● WORK REQUEST: Whenever a line below holds the word "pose", count it; then give the total and nothing else.

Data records
··········

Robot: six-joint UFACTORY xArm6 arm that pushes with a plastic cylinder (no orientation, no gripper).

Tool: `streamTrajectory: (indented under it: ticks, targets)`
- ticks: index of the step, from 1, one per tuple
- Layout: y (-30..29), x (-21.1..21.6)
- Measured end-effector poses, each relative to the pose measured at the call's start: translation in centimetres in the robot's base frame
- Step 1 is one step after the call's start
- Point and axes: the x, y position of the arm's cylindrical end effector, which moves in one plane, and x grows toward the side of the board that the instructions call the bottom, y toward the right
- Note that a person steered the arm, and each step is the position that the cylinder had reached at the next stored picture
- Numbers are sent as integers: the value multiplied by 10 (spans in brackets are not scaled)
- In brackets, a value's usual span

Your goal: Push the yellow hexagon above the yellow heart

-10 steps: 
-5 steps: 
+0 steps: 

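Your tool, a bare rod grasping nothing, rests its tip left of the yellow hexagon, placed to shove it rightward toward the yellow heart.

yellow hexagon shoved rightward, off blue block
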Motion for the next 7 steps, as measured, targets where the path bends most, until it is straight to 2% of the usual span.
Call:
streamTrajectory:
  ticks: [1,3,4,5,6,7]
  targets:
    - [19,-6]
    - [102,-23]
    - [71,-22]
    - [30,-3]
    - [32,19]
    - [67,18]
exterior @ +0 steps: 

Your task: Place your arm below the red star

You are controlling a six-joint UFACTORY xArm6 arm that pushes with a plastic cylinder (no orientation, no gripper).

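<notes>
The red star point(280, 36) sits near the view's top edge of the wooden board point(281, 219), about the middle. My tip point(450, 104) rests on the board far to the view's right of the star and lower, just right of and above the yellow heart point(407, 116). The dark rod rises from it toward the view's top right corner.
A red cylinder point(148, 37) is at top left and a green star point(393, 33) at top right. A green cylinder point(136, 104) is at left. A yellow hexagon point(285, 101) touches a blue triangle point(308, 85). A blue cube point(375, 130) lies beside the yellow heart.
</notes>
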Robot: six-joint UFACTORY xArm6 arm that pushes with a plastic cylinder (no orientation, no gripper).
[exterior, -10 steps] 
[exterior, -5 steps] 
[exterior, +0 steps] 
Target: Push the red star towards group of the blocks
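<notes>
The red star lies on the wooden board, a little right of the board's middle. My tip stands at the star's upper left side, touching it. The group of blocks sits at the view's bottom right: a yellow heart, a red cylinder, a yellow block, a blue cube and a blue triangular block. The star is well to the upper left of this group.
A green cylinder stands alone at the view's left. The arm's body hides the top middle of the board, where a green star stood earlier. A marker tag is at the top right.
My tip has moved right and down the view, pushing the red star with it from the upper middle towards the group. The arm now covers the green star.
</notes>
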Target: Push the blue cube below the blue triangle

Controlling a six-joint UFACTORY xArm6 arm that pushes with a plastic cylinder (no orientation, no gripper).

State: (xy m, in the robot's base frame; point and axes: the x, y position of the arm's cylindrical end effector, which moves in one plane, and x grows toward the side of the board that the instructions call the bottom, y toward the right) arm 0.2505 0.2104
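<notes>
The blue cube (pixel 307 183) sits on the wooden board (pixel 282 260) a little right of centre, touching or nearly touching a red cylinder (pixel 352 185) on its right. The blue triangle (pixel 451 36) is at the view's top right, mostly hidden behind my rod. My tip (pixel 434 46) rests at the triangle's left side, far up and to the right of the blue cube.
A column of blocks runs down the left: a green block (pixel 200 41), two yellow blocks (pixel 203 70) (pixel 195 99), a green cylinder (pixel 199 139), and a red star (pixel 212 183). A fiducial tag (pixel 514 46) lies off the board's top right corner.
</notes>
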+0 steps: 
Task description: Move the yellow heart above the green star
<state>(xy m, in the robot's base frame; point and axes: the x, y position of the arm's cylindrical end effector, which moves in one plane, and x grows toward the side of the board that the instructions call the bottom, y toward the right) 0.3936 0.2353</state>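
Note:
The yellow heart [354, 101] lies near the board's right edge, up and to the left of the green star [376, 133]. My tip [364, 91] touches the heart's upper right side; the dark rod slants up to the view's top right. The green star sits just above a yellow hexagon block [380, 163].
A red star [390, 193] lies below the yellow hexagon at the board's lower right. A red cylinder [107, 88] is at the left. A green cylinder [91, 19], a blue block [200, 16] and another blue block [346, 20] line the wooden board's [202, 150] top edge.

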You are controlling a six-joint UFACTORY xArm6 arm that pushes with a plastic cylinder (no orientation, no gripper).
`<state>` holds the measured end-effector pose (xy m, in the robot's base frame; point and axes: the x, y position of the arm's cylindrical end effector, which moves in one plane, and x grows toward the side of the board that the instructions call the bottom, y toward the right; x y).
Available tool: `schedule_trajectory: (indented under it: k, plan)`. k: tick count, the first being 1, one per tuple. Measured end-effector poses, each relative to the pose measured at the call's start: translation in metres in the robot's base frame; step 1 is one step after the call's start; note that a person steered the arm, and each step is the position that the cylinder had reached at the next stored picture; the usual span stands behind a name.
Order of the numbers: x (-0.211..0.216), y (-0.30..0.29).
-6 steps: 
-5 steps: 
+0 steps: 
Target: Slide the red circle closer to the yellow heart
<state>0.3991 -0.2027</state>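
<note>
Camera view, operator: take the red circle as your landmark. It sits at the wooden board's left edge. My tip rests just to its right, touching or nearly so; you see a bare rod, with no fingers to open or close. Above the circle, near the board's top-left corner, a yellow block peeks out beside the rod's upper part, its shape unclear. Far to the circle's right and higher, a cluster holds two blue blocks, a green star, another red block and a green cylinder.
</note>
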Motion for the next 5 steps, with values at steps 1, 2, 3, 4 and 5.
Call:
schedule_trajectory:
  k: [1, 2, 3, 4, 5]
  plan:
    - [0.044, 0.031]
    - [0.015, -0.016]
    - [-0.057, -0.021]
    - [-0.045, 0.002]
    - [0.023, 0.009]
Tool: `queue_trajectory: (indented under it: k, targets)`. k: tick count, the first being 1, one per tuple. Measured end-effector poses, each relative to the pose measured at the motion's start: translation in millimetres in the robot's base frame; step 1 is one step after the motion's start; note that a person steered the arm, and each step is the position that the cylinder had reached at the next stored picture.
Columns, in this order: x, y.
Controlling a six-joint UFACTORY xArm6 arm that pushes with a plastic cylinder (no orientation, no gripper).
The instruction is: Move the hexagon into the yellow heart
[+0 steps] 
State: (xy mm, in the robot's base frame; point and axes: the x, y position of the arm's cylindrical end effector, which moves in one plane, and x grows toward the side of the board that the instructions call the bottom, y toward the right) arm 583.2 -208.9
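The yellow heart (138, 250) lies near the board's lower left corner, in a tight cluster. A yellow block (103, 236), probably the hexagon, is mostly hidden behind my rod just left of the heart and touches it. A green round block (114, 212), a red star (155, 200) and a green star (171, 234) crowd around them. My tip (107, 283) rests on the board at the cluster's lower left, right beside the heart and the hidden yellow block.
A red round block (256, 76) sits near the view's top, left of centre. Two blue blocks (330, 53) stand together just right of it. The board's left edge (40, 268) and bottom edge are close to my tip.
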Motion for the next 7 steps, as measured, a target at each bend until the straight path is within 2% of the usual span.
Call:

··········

● RESULT BELOW: 4